Le Portugal a
sans doute en Lidia Jorge sa plus grande femme de littérature contemporaine.
Une femme dont la formation en philologie romane, discipline rare voire en voie
de disparition et qui consiste à tenter d’expliquer une société à travers la
structure de son langage, lui donne un regard unique sur la façon d’écrire. Il
faut toujours chez L. Jorge chercher le sens derrière l’apparence, saisir les
superpositions de textes qui finissent par composer une toile méticuleuse,
détaillée et luxuriante comme une tapisserie qui conterait l’histoire récente
d’un Portugal sorti de la misère mais dont la bourgeoisie, derrière sa façade
de composition, cache une misère d’âme insondable.
« La forêt
dans le fleuve » est avant tout un texte sur l’initiation, le long et
complexe apprentissage qui nous fait passer de l’état adolescent à celui
d’adulte éveillé, conscient, exerçant son libre arbitre. C’est ce que nous dit
cette étrange histoire d’amitié qui emprunte une forme de fascination morbide
et malsaine entre ces deux femmes, personnages centraux de ce roman pluriel.
Julia est la
jeune veuve d’un sculpteur qui révolutionna son art mais ne connut ni la gloire
ni la reconnaissance de son vivant.
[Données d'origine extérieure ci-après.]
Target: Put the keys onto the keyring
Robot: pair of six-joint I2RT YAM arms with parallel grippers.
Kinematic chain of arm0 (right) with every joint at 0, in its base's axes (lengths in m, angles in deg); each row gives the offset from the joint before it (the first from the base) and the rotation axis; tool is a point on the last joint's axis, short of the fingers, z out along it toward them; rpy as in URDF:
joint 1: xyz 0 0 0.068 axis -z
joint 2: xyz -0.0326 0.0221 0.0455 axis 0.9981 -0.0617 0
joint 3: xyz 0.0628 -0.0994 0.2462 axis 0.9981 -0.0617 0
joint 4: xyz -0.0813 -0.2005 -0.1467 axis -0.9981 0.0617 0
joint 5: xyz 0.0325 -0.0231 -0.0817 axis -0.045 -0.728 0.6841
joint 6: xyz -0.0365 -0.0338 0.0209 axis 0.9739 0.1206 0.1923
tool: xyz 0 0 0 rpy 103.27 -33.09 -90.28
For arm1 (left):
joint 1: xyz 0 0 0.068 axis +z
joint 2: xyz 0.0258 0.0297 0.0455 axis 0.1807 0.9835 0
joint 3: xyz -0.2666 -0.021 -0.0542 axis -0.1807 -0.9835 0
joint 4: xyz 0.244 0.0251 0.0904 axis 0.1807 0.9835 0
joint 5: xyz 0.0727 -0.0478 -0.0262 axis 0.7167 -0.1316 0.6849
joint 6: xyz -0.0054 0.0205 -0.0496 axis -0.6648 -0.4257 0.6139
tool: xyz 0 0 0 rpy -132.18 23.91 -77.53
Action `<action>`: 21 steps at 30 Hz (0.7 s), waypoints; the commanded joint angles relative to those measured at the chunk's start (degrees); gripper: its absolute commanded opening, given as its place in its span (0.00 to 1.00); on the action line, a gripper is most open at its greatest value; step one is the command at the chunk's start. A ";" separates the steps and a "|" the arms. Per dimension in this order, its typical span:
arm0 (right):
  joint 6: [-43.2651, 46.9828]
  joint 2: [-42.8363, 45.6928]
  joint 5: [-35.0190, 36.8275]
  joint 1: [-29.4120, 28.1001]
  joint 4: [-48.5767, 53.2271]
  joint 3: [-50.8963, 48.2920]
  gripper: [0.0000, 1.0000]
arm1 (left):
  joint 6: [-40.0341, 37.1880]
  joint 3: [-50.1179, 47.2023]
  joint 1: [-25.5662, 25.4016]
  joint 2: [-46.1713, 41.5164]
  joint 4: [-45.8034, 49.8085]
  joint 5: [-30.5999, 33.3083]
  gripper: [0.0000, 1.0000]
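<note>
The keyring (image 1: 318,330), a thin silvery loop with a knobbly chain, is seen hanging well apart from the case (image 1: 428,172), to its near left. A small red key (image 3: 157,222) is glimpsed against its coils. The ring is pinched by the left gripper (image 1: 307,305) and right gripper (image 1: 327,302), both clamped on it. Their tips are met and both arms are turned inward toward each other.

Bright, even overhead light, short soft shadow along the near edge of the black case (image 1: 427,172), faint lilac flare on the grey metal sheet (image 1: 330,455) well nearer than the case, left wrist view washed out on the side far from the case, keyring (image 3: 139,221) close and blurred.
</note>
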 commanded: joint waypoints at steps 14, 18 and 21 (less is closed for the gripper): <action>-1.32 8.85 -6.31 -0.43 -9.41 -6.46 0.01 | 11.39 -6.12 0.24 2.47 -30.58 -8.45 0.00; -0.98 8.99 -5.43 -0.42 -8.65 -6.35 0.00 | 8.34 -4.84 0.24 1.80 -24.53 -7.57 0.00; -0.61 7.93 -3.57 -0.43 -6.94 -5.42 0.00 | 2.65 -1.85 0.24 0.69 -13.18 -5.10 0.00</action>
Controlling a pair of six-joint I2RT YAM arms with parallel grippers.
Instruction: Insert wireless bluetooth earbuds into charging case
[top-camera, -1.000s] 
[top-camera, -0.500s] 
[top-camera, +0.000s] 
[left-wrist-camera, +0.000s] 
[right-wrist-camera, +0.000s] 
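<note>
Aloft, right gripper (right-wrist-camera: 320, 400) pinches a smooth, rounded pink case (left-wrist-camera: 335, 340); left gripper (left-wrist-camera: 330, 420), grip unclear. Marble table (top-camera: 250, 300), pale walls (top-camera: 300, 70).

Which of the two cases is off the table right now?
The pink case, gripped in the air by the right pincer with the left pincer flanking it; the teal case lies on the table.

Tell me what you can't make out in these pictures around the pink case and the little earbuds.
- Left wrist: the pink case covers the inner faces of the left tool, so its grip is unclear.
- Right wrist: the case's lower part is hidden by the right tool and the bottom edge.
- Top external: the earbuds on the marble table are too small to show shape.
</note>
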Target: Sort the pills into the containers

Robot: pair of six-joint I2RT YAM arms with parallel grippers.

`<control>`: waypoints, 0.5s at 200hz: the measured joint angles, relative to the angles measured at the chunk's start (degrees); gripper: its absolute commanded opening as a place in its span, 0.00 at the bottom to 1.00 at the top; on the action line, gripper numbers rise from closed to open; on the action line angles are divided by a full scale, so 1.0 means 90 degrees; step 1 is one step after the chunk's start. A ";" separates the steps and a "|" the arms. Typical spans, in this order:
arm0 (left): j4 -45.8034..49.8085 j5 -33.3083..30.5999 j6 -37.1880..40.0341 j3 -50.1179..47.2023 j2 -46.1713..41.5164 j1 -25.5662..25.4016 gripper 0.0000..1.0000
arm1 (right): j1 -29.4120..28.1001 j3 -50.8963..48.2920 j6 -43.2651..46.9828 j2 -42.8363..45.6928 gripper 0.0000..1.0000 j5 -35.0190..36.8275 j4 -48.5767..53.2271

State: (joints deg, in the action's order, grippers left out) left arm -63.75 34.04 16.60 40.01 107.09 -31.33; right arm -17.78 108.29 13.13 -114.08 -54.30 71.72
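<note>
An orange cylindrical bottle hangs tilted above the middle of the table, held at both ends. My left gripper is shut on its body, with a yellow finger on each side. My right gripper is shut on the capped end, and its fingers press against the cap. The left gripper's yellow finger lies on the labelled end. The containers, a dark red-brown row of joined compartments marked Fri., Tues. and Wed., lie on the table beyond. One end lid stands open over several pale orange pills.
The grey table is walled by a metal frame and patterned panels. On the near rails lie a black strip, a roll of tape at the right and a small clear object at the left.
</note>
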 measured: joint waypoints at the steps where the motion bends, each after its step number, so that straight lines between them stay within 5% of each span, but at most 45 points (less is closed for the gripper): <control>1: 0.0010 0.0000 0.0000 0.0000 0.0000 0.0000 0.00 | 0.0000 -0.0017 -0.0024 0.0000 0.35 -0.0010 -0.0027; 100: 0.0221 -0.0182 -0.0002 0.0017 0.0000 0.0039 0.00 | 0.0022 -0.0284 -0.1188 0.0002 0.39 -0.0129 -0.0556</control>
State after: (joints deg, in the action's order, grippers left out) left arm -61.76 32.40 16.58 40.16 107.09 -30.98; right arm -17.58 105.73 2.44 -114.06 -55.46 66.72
Ayant séduit celui qui allait devenir son
mari à dix-huit ans, elle eut tôt un enfant, Joia, et a vécu jusque là dans une
relative insouciance faite d’amour physique et d’amour de l’Art. Son veuvage la
laisse sans ressource, mère mais sans expérience de la vie.
Sa rencontre avec
Anabela, une jeune femme énergique et fascinante, va bouleverser sa vie. Pour
payer ses études de droit, Anabela se prostitue. Sa beauté, son esprit
manipulateur, son ambition démesurée lui ouvre les portes d’une vie de succès
en se jouant des hommes comme de vulgaires marionnettes que l’on jette
lorsqu’elles n’amusent ou ne servent plus.
C’est elle qui va
pousser Julia à sortir de son isolement de jeune veuve et mère, la précipiter
dans une vie où elle se confrontera à l’art radical, à la passion amoureuse qui
dévore et détruit tout, à la duperie qui permet d’en tirer un profit personnel
avant, par glissements successifs, de lui faire à son tour comprendre que sa
beauté et son physique peut lui permettre d’améliorer grandement l’ordinaire
auquel un misérable salaire de vendeuse dans une librairie ne suffit pas.
Ce que nous
observons dans le très lent déroulement du récit (la lenteur est l’une des
marques de fabrique de L. Jorge qui aime à prendre son temps pour décrire les
méandres de la pensée, les circonvolutions psychologiques) c’est l’évolution
progressive de cette relation Maître-Esclave entre Anabela, la dominante, et
Julia, l’innocente jeune femme qui va apprendre progressivement à copier le
modèle pour le dépasser. Nous voyons avec une certaine fascination comment la
vie, les hasards, la nécessité, l’adversité vont radicalement transformer une
oie blanche en une louve, bouleversant ainsi, nécessairement, l’équilibre même
qui fondait l’amitié entre les deux femmes.
J’avais été
ébloui par « Le vent qui siffle dans les grues » qui, une fois
encore, faisait tomber le maquillage bourgeois d’une société relativement
sclérosée. J’avoue être resté un peu sur ma faim avec « La forêt dans le
fleuve » n’étant jamais parvenu à entrer dans un livre pourtant
remarquablement construit, sans doute trop d’ailleurs ce qui en fait sa limite.